When the sparrow meets the horse

Image from C-SPAN video Sen. Lisa Murkowski, R-Alaska, speaks on the floor of the U.S. Senate on Thursday.

We’ve been thinking a lot about Ronald Reagan this week.


We’ve also been thinking about William Jennings Bryan.

Back in 1980, when Reagan became president, he promoted the idea of trickle-down economics. It’s the notion that if you cut taxes on the rich, they’ll invest their newfound savings. Businesses will have more money for expansion and higher wages, so the tax break gets passed down to everyone in the country.

It wasn’t a new idea.

Back when William Jennings Bryant was running for president as a Democrat in 1896, his Republican rival, William McKinley (whose name was attached to a mountain around here) had the same idea.

Bryant didn’t buy McKinley’s theory. Bryant’s allies referred to McKinley’s idea as the “horse and sparrow theory.”

If you feed a horse enough oats, some of those oats are going to pass through the horse and become food for the sparrows.

That analogy’s been rattling around this week as we watch the U.S. Senate move toward a vote on a sweeping tax cut for the rich. Sure, there’s some cuts for us sparrows, but most of the oats are going to the horses.

We’re looking at a tax bill that will cost federal taxpayers more than $1.4 trillion over the next decade. Most of that money will go to people making more than $100,000 per year. Both figures come from the nonpartisan Congressional Budget Office.

U.S. Sen. Dan Sullivan, R-Alaska, points out that tax cuts will boost the nation’s economy, and we don’t argue with him there. We’d simply point out that the boost doesn’t in any way equal what this tax cut will cost. Horses eat a lot, after all.

According to Congress’ own Joint Committee on Taxation, the boost is only equivalent to about $400 billion over the next decade. That leaves Americans $1 trillion in the hole.

Sullivan thinks there will be a bigger boost, but he hasn’t shared his figures.

We’re not opposed to federal spending or federal deficits, but we are opposed to them when we think they’re wrongheaded.

For the cost of this tax bill, you could give every American household (all 126 million of them) $1,000 per year for a decade, and provide free college tuition for every high school student during that decade.

You could fund a universal national healthcare system. You could buy 26 Mars missions under NASA’s current funding schedule.

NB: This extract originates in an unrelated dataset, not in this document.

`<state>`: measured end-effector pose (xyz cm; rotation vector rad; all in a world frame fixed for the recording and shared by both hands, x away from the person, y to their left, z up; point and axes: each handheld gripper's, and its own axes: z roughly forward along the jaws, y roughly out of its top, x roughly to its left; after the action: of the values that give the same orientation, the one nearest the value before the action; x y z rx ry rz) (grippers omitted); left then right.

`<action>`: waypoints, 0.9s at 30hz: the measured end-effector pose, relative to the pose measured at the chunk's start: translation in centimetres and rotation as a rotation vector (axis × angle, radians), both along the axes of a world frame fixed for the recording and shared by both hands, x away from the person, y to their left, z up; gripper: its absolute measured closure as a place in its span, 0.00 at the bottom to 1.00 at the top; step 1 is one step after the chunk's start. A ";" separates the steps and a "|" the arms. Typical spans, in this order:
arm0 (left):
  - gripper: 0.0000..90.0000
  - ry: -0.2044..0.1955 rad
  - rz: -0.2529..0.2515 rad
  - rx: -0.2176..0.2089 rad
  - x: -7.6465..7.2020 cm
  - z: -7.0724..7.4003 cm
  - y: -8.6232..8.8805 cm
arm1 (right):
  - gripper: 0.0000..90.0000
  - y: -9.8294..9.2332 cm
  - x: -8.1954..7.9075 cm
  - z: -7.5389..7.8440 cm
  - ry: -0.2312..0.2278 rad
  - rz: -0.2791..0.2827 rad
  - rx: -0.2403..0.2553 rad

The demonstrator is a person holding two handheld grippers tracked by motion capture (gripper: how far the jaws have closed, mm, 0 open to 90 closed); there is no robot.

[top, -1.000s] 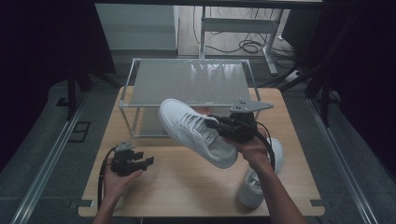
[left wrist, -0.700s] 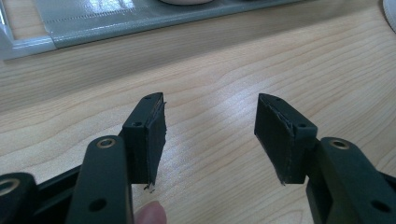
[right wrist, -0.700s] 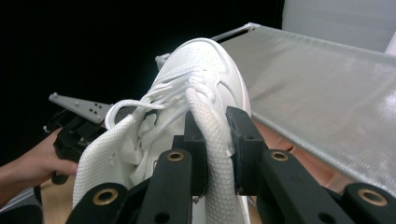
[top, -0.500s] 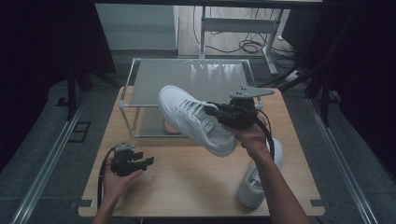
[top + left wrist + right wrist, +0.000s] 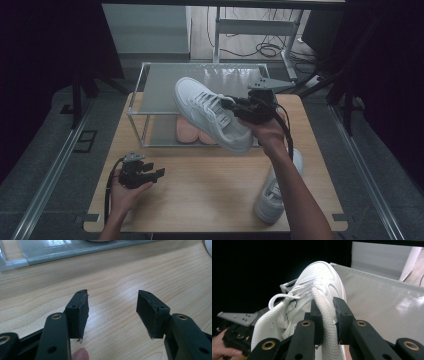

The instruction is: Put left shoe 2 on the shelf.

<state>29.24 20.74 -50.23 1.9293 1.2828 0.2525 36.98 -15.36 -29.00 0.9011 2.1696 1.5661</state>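
Note:
A white sneaker (image 5: pixel 210 112) hangs in the air over the front edge of the grey metal shoe rack (image 5: pixel 165 82), toe pointing to the far left. My right gripper (image 5: pixel 229 105) is shut on its padded collar. In the right gripper view the two black jaws (image 5: pixel 326 302) pinch that collar edge, and the sneaker's toe (image 5: pixel 322 275) points away over the rack's top shelf (image 5: pixel 382 297). A second white sneaker (image 5: pixel 275 192) lies on the table at the front right. My left gripper (image 5: pixel 142 173) rests low at the front left, open (image 5: pixel 112 307) with only bare wood between its jaws.
A pink pair of shoes (image 5: pixel 192 134) sits on the rack's lower shelf, under the held sneaker. The wooden table (image 5: pixel 200 190) ends near the front at the person's forearms. The rack's base rail (image 5: pixel 75 250) runs across the far side of the left gripper view.
The right gripper has carried the white sneaker up and away from the table, toward the rack's top shelf. The left gripper has stayed where it was.

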 end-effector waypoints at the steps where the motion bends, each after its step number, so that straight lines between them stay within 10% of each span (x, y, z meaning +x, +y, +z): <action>1: 0.48 0.000 -0.001 0.000 0.0 0.0 -0.1 | 0.89 0.0 0.3 0.1 0.002 -0.005 0.000; 27: 0.48 0.003 -0.008 -0.004 0.0 -0.1 -0.3 | 0.89 1.8 5.9 1.6 0.038 -0.171 0.029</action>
<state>29.28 20.49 -50.38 1.9318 1.2763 0.2433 42.85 -13.58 -27.41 1.1026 2.0398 1.5132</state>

You might even be able to pay for a year of the War on Terror.

This bill isn’t all bad, of course.

Sen. Lisa Murkowski, Alaska’s senior U.S. senator, did a nice job inserting a pro-Arctic drilling provision into the tax measure, and it’s an idea that would benefit Alaska significantly.

The problem is that Murkowski’s effort is frosting on a much larger cake. Now that we’ve seen what the cake is made of, you’ll have to forgive us if we don’t take a bite.